[Opening EXERCISE DATA section]

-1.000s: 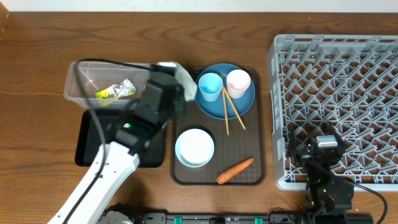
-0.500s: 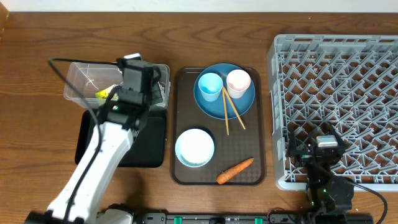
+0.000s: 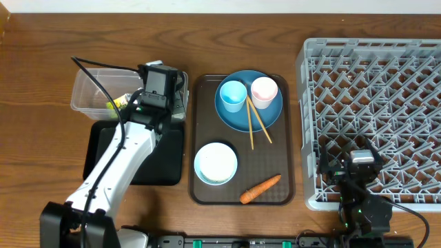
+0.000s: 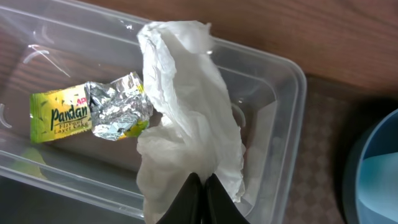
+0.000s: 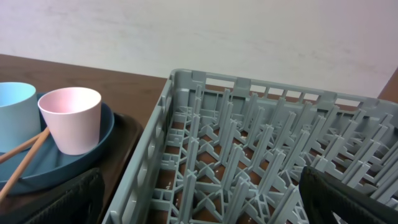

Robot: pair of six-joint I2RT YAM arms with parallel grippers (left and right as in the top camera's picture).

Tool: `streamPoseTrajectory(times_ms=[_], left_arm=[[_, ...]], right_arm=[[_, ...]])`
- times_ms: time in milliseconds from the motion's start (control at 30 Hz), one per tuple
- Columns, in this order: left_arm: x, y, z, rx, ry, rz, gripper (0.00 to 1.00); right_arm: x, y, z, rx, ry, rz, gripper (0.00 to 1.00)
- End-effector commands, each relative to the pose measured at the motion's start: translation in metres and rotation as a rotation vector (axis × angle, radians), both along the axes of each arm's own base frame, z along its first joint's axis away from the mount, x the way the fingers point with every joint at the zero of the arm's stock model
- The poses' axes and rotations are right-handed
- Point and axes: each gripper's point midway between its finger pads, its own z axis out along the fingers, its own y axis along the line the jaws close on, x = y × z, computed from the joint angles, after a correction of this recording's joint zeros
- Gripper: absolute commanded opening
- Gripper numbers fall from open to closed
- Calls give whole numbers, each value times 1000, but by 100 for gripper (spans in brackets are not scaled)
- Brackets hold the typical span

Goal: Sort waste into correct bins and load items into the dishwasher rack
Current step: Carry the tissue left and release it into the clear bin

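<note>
White paper [image 4: 186, 118] in left hand [image 4: 202, 183]

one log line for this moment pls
left gripper shut on crumpled white paper over clear tub | wrapper in tub | right gripper open by rack | carrot on brown tray

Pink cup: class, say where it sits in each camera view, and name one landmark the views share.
Overhead: pink cup upper centre, on the blue plate.
Left wrist: not in it.
Right wrist: far left, on that plate.
Shared landmark: the blue plate.
</note>
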Motion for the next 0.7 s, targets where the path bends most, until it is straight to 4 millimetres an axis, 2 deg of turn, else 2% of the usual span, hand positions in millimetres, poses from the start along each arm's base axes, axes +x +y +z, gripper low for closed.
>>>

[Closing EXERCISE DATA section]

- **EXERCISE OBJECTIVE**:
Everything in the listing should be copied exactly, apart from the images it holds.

- **SOLUTION FOR THIS TASK**:
-1.000s: 
-0.500s: 
+0.000s: 
+0.000s: 
+0.000s: 

Robot: pair of six-joint I2RT YAM arms with parallel grippers (left and right as in the top camera's picture).

Tool: `streamPoseTrajectory(times_ms=[_], left_arm=[[_, ...]], right_arm=[[_, ...]])`
- times_ms: time in milliseconds from the motion's start (control at 30 Hz), one per tuple
- Columns, in this order: left_arm: x, y, z, rx, ry, rz, gripper (0.00 to 1.00); right_arm: x, y, z, rx, ry, rz, gripper (0.00 to 1.00)
- End-effector commands, each relative to the pose measured at the motion's start: translation in metres and rotation as a rotation vector (axis × angle, radians), both along the axes of each arm's own base frame, z along its first joint's axis away from the mount, x the way the fingers point with every joint at the zero of the arm's stock model
- The poses' axes and rotations are right-handed
- Point and axes: each gripper's point midway between its finger pads, its own z axis out along the fingers, its own y axis along the line the jaws close on, x = y × z, computed from the joint angles, after a correction of this recording's joint zeros
- Gripper: absolute commanded opening
- Gripper numbers fall from open to closed
- Calls give whole numbers, each value times 1000, but by 100 for gripper (spans in brackets are not scaled)
- Brackets hold the typical span

Goal: Sort waste into correct bins and load items into the dishwasher rack
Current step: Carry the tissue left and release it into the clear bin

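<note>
White paper [image 4: 186, 118] in left hand [image 4: 202, 183]

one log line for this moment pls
left gripper shut on crumpled white paper over clear tub | wrapper in tub | right gripper open by rack | carrot on brown tray

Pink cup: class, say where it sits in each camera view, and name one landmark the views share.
Overhead: pink cup upper centre, on the blue plate.
Left wrist: not in it.
Right wrist: far left, on that plate.
Shared landmark: the blue plate.
</note>
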Motion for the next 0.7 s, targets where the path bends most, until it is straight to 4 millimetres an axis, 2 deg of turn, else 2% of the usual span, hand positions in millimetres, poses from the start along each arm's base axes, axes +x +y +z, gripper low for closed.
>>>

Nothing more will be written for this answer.